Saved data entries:
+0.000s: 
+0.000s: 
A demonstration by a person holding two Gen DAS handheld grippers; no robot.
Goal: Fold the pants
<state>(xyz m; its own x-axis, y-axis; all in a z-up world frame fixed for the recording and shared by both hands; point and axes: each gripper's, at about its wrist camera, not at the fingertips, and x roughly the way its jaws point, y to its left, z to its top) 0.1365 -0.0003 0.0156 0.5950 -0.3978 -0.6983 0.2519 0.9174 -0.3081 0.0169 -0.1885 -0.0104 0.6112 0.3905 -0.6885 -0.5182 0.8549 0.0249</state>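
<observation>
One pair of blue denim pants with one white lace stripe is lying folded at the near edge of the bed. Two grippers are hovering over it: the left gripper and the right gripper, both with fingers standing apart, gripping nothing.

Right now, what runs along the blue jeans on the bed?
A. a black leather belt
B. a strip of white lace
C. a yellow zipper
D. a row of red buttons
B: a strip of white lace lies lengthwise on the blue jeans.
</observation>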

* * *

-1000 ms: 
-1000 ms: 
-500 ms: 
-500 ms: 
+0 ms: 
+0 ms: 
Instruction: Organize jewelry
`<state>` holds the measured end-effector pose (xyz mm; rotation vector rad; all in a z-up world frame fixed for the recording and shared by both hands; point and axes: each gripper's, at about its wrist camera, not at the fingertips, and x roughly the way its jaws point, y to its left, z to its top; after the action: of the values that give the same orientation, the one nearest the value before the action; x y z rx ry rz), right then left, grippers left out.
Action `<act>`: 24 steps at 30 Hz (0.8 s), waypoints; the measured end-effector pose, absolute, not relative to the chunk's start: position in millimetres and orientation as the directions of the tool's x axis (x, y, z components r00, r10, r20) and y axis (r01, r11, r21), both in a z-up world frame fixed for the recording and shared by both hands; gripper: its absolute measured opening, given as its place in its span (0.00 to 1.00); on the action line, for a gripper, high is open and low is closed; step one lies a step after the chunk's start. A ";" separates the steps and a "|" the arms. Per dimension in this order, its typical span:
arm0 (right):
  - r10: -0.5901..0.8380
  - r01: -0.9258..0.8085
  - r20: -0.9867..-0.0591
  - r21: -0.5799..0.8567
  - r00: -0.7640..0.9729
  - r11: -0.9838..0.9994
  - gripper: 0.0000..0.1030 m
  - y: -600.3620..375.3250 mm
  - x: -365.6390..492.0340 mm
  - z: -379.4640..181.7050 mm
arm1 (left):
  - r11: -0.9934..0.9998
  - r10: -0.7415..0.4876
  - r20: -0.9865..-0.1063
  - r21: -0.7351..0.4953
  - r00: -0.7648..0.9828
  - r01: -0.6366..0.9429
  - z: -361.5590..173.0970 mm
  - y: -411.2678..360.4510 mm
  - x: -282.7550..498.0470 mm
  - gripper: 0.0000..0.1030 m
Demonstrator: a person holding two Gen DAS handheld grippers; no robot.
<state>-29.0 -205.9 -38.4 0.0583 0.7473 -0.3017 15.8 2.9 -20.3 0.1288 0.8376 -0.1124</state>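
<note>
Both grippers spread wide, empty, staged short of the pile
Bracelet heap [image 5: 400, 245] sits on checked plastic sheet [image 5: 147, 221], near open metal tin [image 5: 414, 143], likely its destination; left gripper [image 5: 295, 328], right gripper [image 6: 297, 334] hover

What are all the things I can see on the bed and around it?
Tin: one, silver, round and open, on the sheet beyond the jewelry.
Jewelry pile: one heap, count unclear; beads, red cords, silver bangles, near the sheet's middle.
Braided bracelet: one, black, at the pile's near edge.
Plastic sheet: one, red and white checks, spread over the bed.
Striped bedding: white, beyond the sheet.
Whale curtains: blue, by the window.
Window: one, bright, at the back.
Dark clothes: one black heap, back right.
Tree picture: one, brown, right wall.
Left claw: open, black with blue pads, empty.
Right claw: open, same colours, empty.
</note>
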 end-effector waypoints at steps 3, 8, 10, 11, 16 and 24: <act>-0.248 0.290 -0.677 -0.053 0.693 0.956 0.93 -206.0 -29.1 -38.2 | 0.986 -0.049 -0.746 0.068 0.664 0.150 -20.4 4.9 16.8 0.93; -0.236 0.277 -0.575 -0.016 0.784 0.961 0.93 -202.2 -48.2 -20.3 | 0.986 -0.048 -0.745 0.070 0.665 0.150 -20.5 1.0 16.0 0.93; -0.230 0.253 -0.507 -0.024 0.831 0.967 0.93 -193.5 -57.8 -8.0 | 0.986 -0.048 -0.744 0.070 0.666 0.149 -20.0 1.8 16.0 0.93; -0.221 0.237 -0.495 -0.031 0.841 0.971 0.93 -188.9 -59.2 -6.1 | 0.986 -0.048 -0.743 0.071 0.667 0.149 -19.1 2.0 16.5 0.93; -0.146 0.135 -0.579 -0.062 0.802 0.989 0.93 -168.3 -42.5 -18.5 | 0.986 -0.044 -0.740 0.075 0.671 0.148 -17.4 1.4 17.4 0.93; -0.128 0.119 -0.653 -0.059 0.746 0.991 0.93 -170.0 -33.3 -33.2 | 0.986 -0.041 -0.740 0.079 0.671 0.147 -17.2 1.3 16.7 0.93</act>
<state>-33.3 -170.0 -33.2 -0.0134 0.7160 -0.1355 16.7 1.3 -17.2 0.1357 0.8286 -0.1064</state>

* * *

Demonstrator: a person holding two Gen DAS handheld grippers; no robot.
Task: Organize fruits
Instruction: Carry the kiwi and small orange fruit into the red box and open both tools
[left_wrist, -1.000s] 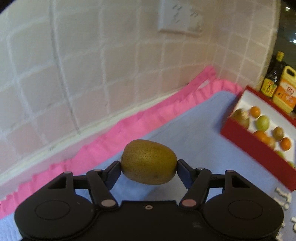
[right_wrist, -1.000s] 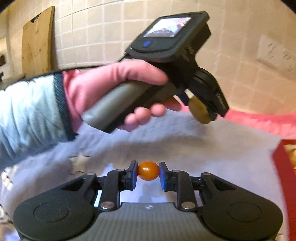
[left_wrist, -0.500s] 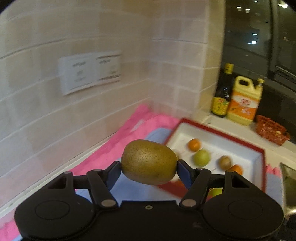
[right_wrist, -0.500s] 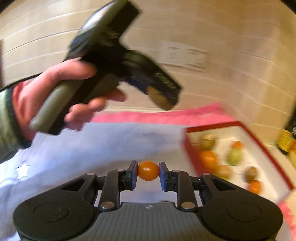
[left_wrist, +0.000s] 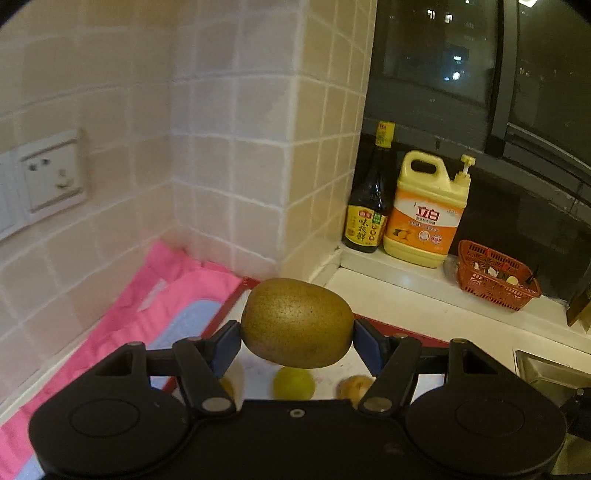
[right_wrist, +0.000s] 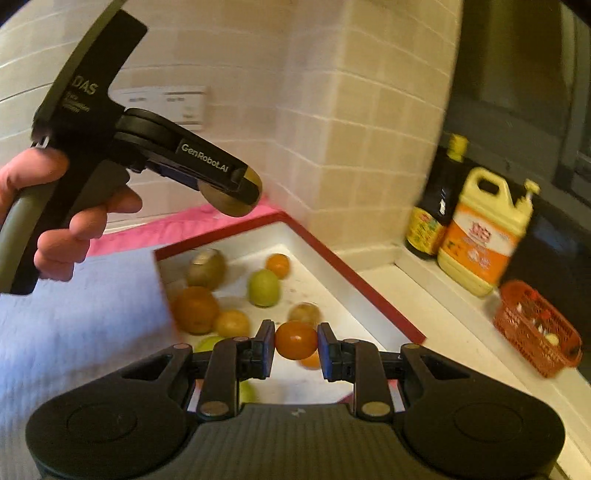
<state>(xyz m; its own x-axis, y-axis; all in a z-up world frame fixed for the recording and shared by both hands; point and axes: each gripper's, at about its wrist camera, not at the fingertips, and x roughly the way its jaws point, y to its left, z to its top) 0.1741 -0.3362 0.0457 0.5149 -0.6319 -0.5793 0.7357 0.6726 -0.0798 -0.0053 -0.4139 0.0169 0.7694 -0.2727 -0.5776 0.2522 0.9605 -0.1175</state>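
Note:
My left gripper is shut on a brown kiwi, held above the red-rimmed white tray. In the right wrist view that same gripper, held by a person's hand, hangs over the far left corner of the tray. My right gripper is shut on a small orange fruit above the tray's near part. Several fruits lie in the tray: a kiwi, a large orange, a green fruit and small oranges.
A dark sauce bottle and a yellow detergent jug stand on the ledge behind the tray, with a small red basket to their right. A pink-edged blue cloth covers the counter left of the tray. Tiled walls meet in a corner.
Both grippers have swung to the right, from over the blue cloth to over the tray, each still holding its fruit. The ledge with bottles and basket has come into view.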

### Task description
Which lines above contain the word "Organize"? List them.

### Answer area
Instruction: Organize jewelry
Task: Organize fruits

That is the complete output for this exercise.